Si les tours jumelles du World Trade Center sont associées pour toujours à la tragédie du 11-Septembre, un documentaire sort de l'oubli un aspect insolite de leur histoire: le jour d'été 1974 où un funambule français a marché sur un fil entre les deux gratte-ciel new-yorkais.

Intitulé Man on wire (Homme sur un fil), le film du Britannique James Marsh relate l'incroyable exploit de Philippe Petit, qui avait «dansé» entre les tours pendant 45 minutes, à plus de 400 mètres d'altitude et sans la moindre sécurité.

Sortant le 8 août aux États-Unis, l'oeuvre, déjà encensée par la critique et récipiendaire d'un prix au dernier festival de Sundance (Utah, ouest), ne fait aucune référence à la destruction des Twin Towers, 27 ans après, un parti pris selon M. Marsh.

 «L'histoire de Philippe représente un moment magique pour les tours, quand ces deux bâtiments à la gloire du capitalisme ont été transformés en tableau d'art pendant 45 magnifiques minutes», explique le réalisateur à l'AFP.

 «Alors j'ai décidé très tôt de ne pas mentionner d'images d'une catastrophe obscène, qui implique la perte tragique de milliers de vies, alors que l'histoire de Philippe en constitue exactement l'opposé», dit-il.

Man on wire s'intéresse d'abord aux minutieux préparatifs du funambule et de ses complices dans ce qui s'apparente à la planification d'un braquage de banque. Philippe Petit s'est en effet passé de l'autorisation des autorités et a mené son exploit en toute illégalité.

Il n'avait pas encore 25 ans et était obsédé par les tours depuis qu'il avait lu un article sur leur érection dans un magazine à Paris en 1968. «J'avais cette idée folle de marier ces deux magnifiques bâtiments avec un câble», se souvient M. Petit, récemment interrogé par l'AFP lors de la promotion du film aux États-Unis.

À l'époque, M. Petit avait déjà acquis une certaine notoriété après avoir marché sur des fils tendus dans le port de Sydney (Australie) et entre les deux tours de Notre-Dame, à Paris.

Mais malgré un entraînement sur le fil de 200 kg prévu pour New York dans la campagne française, rien ne pouvait préparer le funambule à l'émotion de ses pas entre les tours, «une tempête de plaisir et de bonheur, une tempête de surprises», selon lui.

 «L'entraînement n'avait pas vraiment aidé, parce que s'entraîner à quelques mètres du sol ne peut jamais représenter ce qu'est affronter le vide, de ressentir un océan de rien sous vous», explique M. Petit.

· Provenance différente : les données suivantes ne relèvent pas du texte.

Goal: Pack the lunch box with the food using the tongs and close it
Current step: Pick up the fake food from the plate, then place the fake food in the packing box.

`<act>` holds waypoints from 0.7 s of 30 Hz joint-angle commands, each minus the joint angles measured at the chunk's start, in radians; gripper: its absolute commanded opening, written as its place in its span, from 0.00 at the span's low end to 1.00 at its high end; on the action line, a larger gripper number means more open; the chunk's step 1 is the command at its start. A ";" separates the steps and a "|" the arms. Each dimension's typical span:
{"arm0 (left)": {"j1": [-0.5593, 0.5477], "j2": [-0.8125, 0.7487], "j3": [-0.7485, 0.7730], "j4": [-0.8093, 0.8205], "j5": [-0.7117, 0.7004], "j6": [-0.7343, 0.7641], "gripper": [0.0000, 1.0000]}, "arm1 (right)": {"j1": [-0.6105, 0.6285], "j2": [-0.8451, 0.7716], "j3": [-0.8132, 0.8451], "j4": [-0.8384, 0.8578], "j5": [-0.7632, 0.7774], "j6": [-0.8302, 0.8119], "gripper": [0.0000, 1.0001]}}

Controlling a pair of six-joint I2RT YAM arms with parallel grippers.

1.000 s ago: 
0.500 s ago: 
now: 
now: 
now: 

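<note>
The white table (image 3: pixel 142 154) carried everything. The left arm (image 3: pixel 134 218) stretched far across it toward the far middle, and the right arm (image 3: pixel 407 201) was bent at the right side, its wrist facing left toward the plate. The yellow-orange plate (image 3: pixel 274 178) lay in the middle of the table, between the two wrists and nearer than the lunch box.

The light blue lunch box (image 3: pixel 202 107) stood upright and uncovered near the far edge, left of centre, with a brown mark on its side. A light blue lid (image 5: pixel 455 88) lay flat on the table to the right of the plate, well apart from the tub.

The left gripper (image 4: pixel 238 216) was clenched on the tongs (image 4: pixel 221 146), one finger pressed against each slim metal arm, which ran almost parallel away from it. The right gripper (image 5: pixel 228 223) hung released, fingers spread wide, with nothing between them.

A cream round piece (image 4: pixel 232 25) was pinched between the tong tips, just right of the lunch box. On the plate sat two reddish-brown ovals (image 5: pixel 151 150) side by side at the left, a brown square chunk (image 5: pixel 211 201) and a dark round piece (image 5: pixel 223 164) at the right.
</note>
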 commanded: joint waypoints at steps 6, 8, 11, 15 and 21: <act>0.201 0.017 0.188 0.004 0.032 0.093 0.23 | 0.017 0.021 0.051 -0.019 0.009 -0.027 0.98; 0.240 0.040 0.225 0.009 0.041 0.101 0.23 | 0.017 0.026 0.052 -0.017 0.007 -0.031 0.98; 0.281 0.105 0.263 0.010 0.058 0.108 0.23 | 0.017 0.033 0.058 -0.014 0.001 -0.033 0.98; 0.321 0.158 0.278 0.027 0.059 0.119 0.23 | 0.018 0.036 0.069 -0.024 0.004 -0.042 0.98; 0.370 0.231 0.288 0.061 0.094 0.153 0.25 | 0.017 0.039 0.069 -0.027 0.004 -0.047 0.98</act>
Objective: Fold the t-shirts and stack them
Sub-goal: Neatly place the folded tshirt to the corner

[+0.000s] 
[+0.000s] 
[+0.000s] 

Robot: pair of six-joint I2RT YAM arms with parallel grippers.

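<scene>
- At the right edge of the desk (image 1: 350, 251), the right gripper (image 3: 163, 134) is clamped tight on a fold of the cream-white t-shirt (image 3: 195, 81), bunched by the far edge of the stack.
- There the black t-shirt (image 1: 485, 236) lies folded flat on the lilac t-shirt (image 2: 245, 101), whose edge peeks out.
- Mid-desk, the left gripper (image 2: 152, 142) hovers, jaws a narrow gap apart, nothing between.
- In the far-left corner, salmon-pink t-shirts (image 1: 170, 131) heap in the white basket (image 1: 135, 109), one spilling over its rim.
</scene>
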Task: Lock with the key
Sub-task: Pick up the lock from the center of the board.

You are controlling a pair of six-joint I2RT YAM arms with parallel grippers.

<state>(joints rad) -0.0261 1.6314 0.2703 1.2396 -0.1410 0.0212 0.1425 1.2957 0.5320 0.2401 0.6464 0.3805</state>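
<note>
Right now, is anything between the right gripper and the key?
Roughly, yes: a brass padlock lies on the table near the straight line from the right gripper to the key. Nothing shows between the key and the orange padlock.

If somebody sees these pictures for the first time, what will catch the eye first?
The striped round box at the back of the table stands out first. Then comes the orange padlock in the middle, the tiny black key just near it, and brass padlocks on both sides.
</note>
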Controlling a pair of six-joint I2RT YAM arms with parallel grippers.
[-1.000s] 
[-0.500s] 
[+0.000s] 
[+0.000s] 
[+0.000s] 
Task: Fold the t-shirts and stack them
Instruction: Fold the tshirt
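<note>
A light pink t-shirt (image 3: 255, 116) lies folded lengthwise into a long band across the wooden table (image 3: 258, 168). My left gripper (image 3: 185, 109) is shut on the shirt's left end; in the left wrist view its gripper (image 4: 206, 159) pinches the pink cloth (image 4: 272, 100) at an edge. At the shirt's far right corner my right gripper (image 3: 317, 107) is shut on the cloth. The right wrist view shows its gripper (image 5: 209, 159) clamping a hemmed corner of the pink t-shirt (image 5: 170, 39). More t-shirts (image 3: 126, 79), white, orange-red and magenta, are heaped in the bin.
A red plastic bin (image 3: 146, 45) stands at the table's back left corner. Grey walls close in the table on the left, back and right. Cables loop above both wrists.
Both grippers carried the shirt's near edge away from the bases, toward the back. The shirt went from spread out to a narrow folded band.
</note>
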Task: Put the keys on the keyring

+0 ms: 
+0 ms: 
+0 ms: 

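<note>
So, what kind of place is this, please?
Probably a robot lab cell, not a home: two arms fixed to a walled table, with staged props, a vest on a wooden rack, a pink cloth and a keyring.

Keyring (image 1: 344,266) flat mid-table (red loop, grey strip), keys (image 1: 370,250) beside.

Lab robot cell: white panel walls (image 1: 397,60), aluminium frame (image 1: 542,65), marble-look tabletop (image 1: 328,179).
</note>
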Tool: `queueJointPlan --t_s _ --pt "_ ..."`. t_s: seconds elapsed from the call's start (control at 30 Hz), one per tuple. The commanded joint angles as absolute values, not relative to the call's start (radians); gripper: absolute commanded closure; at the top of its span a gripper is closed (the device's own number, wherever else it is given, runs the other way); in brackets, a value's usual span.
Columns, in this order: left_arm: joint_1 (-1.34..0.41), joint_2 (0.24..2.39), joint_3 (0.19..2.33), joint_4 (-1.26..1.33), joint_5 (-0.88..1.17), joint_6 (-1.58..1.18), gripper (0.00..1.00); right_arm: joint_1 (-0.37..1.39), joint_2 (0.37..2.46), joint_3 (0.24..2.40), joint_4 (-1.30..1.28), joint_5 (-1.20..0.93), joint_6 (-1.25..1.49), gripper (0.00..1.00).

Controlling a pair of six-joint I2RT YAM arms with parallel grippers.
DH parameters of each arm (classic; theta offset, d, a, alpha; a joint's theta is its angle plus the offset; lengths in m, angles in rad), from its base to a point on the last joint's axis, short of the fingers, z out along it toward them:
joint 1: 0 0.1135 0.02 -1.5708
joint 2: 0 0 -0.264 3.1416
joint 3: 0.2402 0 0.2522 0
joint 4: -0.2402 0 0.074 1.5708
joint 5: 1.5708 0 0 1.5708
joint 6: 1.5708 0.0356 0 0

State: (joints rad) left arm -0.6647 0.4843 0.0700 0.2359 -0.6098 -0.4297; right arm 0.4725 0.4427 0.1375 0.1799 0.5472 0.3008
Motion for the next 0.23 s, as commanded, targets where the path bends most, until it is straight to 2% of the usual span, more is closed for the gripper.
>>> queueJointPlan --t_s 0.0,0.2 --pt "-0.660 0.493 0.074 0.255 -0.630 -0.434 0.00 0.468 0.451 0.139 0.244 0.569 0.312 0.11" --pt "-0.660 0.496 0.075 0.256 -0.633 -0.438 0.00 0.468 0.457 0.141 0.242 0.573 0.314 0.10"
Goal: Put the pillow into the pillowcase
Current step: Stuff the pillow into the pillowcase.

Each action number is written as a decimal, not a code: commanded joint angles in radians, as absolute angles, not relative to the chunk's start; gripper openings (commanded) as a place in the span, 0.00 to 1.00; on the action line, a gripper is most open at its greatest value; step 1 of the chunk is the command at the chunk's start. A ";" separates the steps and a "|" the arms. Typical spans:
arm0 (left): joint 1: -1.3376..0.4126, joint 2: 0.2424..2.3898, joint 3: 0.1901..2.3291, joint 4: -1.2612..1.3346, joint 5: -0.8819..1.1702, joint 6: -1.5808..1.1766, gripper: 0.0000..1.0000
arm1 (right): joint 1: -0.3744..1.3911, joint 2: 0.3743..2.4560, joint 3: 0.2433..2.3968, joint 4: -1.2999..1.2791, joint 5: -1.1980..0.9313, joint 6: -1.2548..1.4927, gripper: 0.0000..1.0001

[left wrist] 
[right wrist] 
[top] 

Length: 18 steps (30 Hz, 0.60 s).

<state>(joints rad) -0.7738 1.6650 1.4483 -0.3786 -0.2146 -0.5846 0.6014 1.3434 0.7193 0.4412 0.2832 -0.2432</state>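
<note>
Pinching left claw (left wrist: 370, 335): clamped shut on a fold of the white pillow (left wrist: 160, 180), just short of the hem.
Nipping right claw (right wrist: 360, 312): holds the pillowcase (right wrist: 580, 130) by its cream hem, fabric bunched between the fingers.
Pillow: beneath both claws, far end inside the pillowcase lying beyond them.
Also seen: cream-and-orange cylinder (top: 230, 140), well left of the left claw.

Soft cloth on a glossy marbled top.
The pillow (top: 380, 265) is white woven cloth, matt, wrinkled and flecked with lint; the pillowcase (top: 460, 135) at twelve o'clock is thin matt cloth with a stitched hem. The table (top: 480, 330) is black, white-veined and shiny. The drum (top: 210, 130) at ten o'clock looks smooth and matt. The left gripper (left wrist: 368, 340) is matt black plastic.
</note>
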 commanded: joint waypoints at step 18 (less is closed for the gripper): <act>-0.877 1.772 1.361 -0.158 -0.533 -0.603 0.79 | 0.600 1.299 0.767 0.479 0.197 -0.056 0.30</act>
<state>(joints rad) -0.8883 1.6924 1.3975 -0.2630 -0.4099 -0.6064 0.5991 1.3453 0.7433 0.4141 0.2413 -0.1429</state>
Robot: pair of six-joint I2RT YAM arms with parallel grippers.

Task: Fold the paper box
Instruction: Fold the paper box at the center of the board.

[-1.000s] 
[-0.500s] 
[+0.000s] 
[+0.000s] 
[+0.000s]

Lui et une poignée d'amis s'étaient fait passer pour des journalistes d'une revue d'architecture afin d'avoir accès au toit du World Trade Center et d'y repérer des points d'ancrage.

Et le jour fatidique, M. Petit ne s'était pas contenté de marcher sur le câble de 60 mètres: il l'avait traversé huit fois, s'était assis dessus et avait même parlé aux occupants d'un hélicoptère qui le survolait. Il s'était ensuite rendu à la police.

Libéré et auréolé d'une célébrité mondiale instantanée, le funambule a refusé des offres pourtant juteuses. «J'ai rejeté des dizaines d'offres parce que nombre d'entre elles avaient un aspect commercial, ça ne m'intéressait pas. J'ai dit non à la perspective de devenir instantanément millionnaire», se rappelle M. Petit.

Ce dernier, 59 ans le 13 août, a continué ses exploits, mais selon lui, rééditer une tentative similaire à celle de 1974 dans le monde de l'après 11-Septembre est devenu impossible.

 «Je pense honnêtement qu'aujourd'hui, on serait abattu d'une balle avant de réussir un truc pareil. J'ai beaucoup de projets, des bâtiments dans le monde entier entre lesquels je voudrais marcher. Mais nous vivons dans un monde différent», constate-t-il.